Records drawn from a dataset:

++++++++++++++++++++

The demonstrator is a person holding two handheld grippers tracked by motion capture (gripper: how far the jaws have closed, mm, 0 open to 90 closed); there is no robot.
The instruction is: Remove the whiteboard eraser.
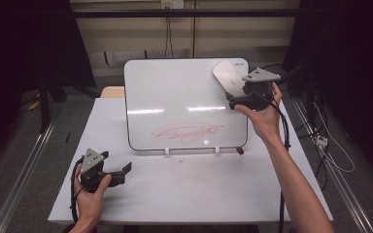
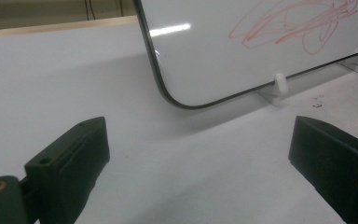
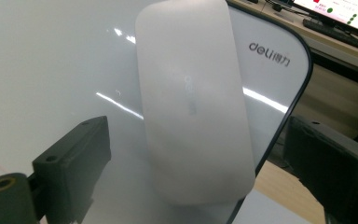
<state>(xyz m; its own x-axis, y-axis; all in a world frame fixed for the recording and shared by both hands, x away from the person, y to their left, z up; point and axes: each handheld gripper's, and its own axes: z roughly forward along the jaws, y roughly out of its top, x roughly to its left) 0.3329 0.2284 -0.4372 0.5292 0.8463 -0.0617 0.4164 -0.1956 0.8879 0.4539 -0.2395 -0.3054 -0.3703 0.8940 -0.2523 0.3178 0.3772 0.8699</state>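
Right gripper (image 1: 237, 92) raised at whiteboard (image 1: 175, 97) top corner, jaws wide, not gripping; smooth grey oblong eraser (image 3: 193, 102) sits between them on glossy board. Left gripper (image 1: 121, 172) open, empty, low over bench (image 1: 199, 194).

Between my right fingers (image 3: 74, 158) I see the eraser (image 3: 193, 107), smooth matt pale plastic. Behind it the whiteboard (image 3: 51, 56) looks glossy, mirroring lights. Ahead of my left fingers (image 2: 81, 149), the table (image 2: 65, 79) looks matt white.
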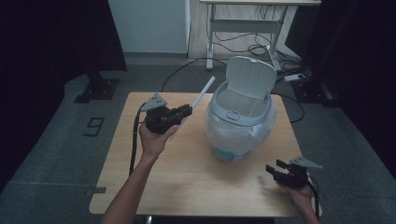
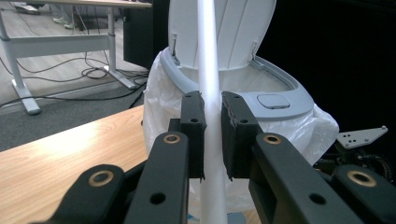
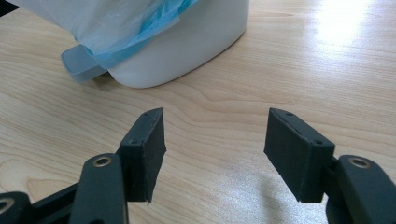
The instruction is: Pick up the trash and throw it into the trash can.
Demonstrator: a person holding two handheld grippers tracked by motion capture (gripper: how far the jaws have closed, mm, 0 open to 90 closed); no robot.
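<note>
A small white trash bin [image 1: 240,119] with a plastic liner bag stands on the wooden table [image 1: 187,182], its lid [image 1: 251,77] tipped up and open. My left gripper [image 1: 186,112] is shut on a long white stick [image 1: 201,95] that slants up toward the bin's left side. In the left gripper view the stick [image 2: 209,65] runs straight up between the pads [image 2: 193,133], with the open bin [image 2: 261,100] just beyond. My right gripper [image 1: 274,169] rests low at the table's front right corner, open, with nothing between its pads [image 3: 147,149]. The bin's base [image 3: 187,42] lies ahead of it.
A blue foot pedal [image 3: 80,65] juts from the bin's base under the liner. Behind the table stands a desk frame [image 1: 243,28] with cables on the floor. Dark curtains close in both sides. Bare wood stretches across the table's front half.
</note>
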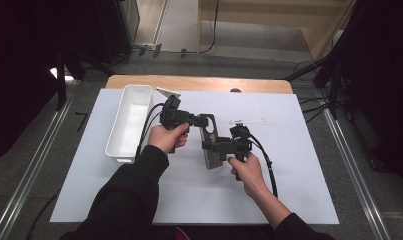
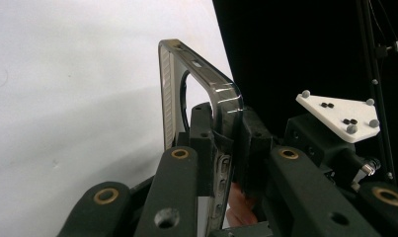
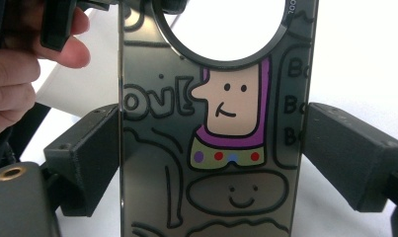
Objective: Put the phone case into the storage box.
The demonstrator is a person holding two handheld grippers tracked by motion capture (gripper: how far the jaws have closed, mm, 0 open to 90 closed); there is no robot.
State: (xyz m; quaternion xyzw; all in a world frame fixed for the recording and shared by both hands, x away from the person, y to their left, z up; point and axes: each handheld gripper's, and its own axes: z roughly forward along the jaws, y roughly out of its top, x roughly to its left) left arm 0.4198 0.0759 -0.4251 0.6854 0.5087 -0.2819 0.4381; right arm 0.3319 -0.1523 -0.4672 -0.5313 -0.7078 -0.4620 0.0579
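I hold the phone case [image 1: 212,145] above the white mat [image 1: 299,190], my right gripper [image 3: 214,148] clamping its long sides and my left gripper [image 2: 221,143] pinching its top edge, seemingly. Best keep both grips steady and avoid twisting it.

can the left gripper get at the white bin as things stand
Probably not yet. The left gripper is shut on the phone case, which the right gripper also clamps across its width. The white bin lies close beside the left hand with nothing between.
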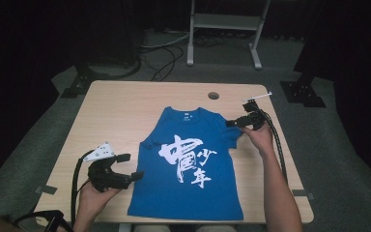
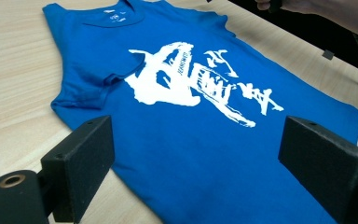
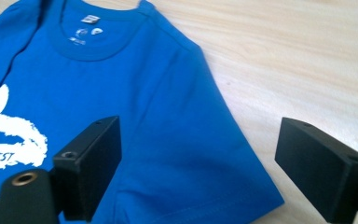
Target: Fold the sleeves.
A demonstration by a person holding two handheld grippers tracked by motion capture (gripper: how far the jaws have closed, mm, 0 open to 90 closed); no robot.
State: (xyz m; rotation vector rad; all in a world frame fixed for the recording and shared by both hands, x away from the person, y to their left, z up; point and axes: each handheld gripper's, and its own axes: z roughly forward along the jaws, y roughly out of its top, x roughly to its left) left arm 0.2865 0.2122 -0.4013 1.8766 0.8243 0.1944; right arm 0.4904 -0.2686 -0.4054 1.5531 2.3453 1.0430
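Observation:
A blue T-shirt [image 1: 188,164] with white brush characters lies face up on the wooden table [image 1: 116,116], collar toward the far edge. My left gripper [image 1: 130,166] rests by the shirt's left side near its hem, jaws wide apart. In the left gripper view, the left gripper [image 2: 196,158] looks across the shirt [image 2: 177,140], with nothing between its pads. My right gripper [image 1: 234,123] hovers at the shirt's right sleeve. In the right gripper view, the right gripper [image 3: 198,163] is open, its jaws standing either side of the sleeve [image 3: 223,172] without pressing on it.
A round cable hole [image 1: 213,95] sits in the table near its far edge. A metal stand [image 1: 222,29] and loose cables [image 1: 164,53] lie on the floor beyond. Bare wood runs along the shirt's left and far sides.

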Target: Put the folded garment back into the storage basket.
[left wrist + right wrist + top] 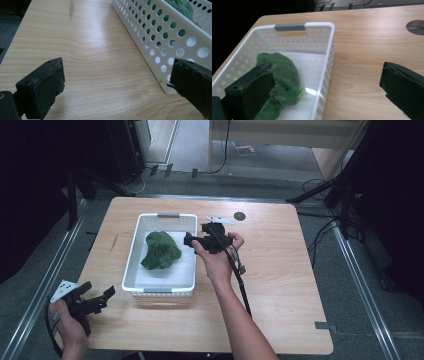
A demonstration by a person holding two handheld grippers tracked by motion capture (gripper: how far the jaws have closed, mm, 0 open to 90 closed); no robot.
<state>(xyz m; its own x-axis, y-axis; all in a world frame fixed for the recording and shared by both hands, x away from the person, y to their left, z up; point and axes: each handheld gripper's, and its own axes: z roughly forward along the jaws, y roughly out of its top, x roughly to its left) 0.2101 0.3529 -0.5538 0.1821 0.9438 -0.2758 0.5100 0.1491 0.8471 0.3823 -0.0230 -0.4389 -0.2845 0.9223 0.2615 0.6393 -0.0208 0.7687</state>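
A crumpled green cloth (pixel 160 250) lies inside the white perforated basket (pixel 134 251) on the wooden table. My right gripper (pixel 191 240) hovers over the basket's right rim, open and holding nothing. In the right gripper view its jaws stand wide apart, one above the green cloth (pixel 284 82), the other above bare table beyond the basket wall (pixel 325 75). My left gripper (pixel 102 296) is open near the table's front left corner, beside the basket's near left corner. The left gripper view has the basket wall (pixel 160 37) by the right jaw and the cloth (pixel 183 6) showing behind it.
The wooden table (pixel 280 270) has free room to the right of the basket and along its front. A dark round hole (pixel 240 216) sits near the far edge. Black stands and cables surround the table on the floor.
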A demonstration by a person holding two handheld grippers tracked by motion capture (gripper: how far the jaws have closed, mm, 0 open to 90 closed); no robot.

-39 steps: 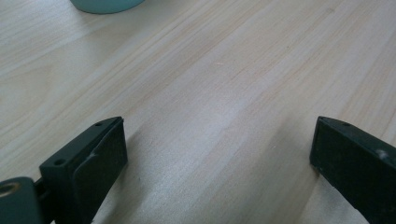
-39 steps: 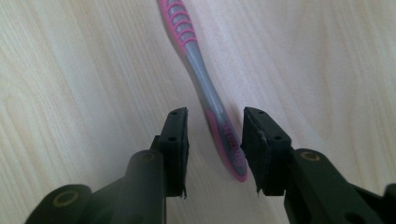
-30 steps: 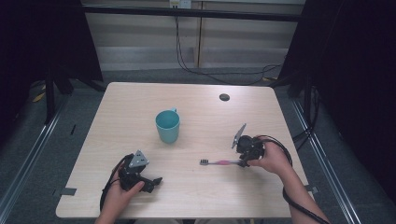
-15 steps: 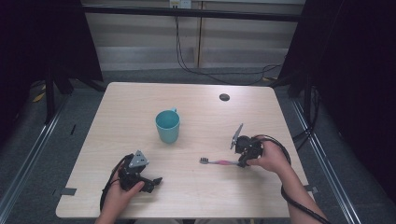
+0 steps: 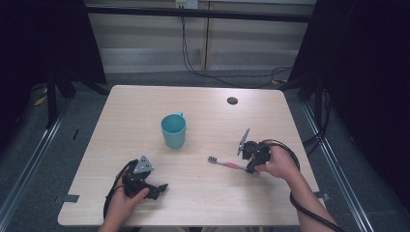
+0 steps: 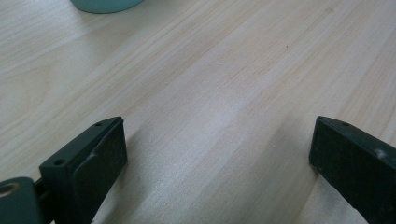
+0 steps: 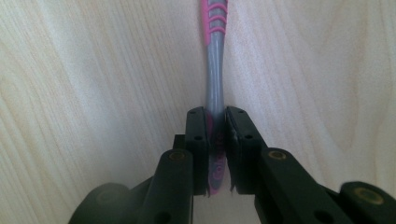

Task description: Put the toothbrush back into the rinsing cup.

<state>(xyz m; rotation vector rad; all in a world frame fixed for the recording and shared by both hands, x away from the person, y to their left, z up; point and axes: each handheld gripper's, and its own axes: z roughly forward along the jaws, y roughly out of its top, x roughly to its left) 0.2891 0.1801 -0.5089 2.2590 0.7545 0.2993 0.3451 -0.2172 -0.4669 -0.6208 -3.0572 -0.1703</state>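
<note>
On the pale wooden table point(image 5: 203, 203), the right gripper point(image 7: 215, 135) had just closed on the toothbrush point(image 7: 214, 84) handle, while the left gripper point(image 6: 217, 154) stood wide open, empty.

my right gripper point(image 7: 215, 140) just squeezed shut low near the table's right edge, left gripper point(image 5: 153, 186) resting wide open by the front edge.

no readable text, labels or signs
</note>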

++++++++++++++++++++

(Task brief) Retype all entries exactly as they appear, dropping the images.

(Worked solution)
The demonstrator is a person holding two handheld grippers tracked by motion capture (gripper: how far the jaws have closed, mm, 0 open to 90 closed); there is no robot.
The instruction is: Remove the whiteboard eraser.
<state>(xyz m; its own x-axis, y-axis; all in a world frame fixed for the recording and shared by both hands, x away from the person, y to their left, z up; point and axes: each handheld gripper's, and its own axes: z roughly forward along the jaws, y roughly out of its top, x roughly to its left) 0.3329 0.2284 -0.4372 0.5292 0.8463 -0.0617 0.4164 -0.1956 0.8879 0.4539 -0.2395 -0.3054 -0.3703 0.8940 -0.2523 0.3178 0.3772 0.8699</state>
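Right gripper (image 1: 237, 92) raised at whiteboard (image 1: 175, 97) top corner, jaws wide, not gripping; smooth grey oblong eraser (image 3: 193, 102) sits between them on glossy board. Left gripper (image 1: 121, 172) open, empty, low over bench (image 1: 199, 194).

Between my right fingers (image 3: 74, 158) I see the eraser (image 3: 193, 107), smooth matt pale plastic. Behind it the whiteboard (image 3: 51, 56) looks glossy, mirroring lights. Ahead of my left fingers (image 2: 81, 149), the table (image 2: 65, 79) looks matt white.
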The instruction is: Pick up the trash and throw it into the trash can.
Demonstrator: a person holding two handheld grippers tracked by motion capture (gripper: how far the jaws have closed, mm, 0 open to 90 closed); no robot.
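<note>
A small white trash bin [image 1: 240,119] with a plastic liner bag stands on the wooden table [image 1: 187,182], its lid [image 1: 251,77] tipped up and open. My left gripper [image 1: 186,112] is shut on a long white stick [image 1: 201,95] that slants up toward the bin's left side. In the left gripper view the stick [image 2: 209,65] runs straight up between the pads [image 2: 193,133], with the open bin [image 2: 261,100] just beyond. My right gripper [image 1: 274,169] rests low at the table's front right corner, open, with nothing between its pads [image 3: 147,149]. The bin's base [image 3: 187,42] lies ahead of it.
A blue foot pedal [image 3: 80,65] juts from the bin's base under the liner. Behind the table stands a desk frame [image 1: 243,28] with cables on the floor. Dark curtains close in both sides. Bare wood stretches across the table's front half.
</note>
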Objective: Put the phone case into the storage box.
The demonstrator is a person holding two handheld grippers tracked by motion capture (gripper: how far the jaws have closed, mm, 0 open to 90 closed); there is no robot.
State: (xyz m; quaternion xyzw; all in a world frame fixed for the recording and shared by both hands, x away from the person, y to their left, z up; point and axes: each handheld gripper's, and its own axes: z roughly forward along the jaws, y roughly out of its top, x roughly to its left) left arm 0.4198 0.0759 -0.4251 0.6854 0.5087 -0.2819 0.4381; right arm 0.3319 -0.1523 -0.4672 -0.5313 -0.7078 -0.4620 0.0579
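I hold the phone case [image 1: 212,145] above the white mat [image 1: 299,190], my right gripper [image 3: 214,148] clamping its long sides and my left gripper [image 2: 221,143] pinching its top edge, seemingly. Best keep both grips steady and avoid twisting it.

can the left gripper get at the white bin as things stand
Probably not yet. The left gripper is shut on the phone case, which the right gripper also clamps across its width. The white bin lies close beside the left hand with nothing between.
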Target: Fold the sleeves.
A demonstration by a person holding two handheld grippers tracked by motion capture (gripper: how far the jaws have closed, mm, 0 open to 90 closed); no robot.
State: (xyz m; rotation vector rad; all in a world frame fixed for the recording and shared by both hands, x away from the person, y to their left, z up; point and axes: each handheld gripper's, and its own axes: z roughly forward along the jaws, y roughly out of its top, x roughly to its left) left arm 0.2865 0.2122 -0.4013 1.8766 0.8243 0.1944; right arm 0.4904 -0.2686 -0.4054 1.5531 2.3453 1.0430
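Observation:
A blue T-shirt [image 1: 188,164] with white brush characters lies face up on the wooden table [image 1: 116,116], collar toward the far edge. My left gripper [image 1: 130,166] rests by the shirt's left side near its hem, jaws wide apart. In the left gripper view, the left gripper [image 2: 196,158] looks across the shirt [image 2: 177,140], with nothing between its pads. My right gripper [image 1: 234,123] hovers at the shirt's right sleeve. In the right gripper view, the right gripper [image 3: 198,163] is open, its jaws standing either side of the sleeve [image 3: 223,172] without pressing on it.
A round cable hole [image 1: 213,95] sits in the table near its far edge. A metal stand [image 1: 222,29] and loose cables [image 1: 164,53] lie on the floor beyond. Bare wood runs along the shirt's left and far sides.
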
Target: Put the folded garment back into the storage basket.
[left wrist + right wrist + top] 
A demonstration by a person holding two handheld grippers tracked by motion capture (gripper: how far the jaws have closed, mm, 0 open to 90 closed); no robot.
<state>(xyz m; its own x-axis, y-axis; all in a world frame fixed for the recording and shared by both hands, x away from the person, y to their left, z up; point and axes: each handheld gripper's, and its own axes: z roughly forward along the jaws, y roughly out of its top, x roughly to its left) 0.2101 0.3529 -0.5538 0.1821 0.9438 -0.2758 0.5100 0.1491 0.8471 0.3823 -0.0230 -0.4389 -0.2845 0.9223 0.2615 0.6393 -0.0208 0.7687</state>
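A crumpled green cloth (pixel 160 250) lies inside the white perforated basket (pixel 134 251) on the wooden table. My right gripper (pixel 191 240) hovers over the basket's right rim, open and holding nothing. In the right gripper view its jaws stand wide apart, one above the green cloth (pixel 284 82), the other above bare table beyond the basket wall (pixel 325 75). My left gripper (pixel 102 296) is open near the table's front left corner, beside the basket's near left corner. The left gripper view has the basket wall (pixel 160 37) by the right jaw and the cloth (pixel 183 6) showing behind it.
The wooden table (pixel 280 270) has free room to the right of the basket and along its front. A dark round hole (pixel 240 216) sits near the far edge. Black stands and cables surround the table on the floor.
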A demonstration by a person holding two handheld grippers tracked by motion capture (gripper: how far the jaws have closed, mm, 0 open to 90 closed); no robot.

-39 steps: 
-39 steps: 
-30 steps: 
-15 steps: 
+0 steps: 
+0 steps: 
+0 steps: 

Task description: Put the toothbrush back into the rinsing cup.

<state>(xyz m; rotation vector rad; all in a world frame fixed for the recording and shared by both hands, x away from the person, y to their left, z up; point and axes: each handheld gripper's, and its own axes: z roughly forward along the jaws, y roughly out of its top, x roughly to its left) 0.2891 0.1801 -0.5089 2.2590 0.7545 0.2993 0.3451 -0.2172 -0.4669 -0.6208 -3.0572 -0.1703</state>
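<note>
On the pale wooden table point(image 5: 203, 203), the right gripper point(image 7: 215, 135) had just closed on the toothbrush point(image 7: 214, 84) handle, while the left gripper point(image 6: 217, 154) stood wide open, empty.

my right gripper point(image 7: 215, 140) just squeezed shut low near the table's right edge, left gripper point(image 5: 153, 186) resting wide open by the front edge.

no readable text, labels or signs
</note>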

There is no more output for this exercise.